And so I have to start to walk, to talk. If this guy, organizer, drill engineer, I have to talk in numbers, you understand numbers. If this guy is networker, I have to talk from empathy and people point of view. If this guy is strategist, entrepreneur, inventor, I have to talk about vision. And so so I asked, What Where are you going to be in five years, so let's build backward, backward planning. And usually 99% of people cannot do it. It's veryl difficult to understand to see yourself in five years. So I asked, okay, you're going to build your home? What are you doing, you're going to design and architecture, and you build the home with all suppliers in the beginning, you have everything ready. And just then you start to build having backwards, this step by step. Same here exactly the same, you have to see yourself in five years, you have to define your criterias, your KPIs, what people should be around you, how much money, how much sales everything. And this is something from exoterics, I will say so this is not from our material world, because I was learning quantum mechanics. And I understood that everything is exists , already exist, already, everything exists. You just have to choose and take. And if you know how to select how to choose and take it, you will succeed. No, when you come to the taxi, you say, take me to this street, you say exactly where you're going to be, and you will be there.
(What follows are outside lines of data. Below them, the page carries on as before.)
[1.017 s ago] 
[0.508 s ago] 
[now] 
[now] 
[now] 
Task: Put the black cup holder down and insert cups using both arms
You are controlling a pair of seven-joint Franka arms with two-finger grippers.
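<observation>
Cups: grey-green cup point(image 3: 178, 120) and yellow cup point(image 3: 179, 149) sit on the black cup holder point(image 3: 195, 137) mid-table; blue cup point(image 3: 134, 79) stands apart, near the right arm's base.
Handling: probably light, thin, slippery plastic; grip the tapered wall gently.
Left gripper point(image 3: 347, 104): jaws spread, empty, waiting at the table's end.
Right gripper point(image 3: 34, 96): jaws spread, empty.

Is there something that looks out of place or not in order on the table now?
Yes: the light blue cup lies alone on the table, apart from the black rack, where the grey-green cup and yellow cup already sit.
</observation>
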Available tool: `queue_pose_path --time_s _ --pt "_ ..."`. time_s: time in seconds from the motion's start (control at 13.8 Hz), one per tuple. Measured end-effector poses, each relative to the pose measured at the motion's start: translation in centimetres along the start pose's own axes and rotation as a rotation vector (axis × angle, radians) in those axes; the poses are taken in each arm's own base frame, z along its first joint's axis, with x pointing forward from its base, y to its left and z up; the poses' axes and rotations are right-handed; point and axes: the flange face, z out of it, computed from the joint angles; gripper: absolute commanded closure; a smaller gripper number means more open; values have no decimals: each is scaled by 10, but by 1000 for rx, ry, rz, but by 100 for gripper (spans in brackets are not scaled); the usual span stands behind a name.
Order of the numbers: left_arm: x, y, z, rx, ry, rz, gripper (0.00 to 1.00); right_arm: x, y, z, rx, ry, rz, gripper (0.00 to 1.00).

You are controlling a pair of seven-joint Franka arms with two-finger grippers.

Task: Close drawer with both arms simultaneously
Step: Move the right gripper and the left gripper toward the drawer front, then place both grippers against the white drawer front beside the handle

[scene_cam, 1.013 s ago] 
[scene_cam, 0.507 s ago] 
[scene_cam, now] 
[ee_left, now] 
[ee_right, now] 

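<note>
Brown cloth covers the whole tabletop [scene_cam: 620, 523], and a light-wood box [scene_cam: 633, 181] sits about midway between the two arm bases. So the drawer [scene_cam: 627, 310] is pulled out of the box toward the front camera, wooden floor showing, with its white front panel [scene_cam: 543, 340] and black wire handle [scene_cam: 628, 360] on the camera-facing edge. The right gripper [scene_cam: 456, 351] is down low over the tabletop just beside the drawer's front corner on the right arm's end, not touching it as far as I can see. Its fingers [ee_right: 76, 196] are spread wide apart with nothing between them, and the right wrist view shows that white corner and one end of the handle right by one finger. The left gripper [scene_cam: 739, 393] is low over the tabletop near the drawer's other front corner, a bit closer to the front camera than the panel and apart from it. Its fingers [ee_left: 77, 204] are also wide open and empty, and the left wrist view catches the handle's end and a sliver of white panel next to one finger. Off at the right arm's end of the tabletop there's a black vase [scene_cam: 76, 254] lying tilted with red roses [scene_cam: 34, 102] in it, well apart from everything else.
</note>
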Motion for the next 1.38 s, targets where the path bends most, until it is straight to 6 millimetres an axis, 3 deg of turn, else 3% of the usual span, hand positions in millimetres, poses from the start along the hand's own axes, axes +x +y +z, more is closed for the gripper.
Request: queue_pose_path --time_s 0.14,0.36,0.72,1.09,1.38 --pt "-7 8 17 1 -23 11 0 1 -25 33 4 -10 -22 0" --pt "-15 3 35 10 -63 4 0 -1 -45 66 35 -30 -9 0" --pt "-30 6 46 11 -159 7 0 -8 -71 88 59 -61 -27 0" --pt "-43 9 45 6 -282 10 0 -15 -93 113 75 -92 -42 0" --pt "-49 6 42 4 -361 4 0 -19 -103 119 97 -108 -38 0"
So this is exactly what how I walk and what I'm writing the book about, about this approach in my experience. But it really works because you fix the future today. And if you fix the future today, you'll know exactly where to go. And then you come back so your future as well 100% of what you're doing, then you come back to 70%, then back to 50%. And all the time you put exactly in your Excel everything, what you want to have around it, suppliers, sales people, how to manage people, how to hire people, who you need to hire, and this way back to the today. and then back again to the future. And all the time you should back, go back and forth until you have the clear understanding what to do. So even if , if people came to the coma, and then the year they awake, they know exactly the next step.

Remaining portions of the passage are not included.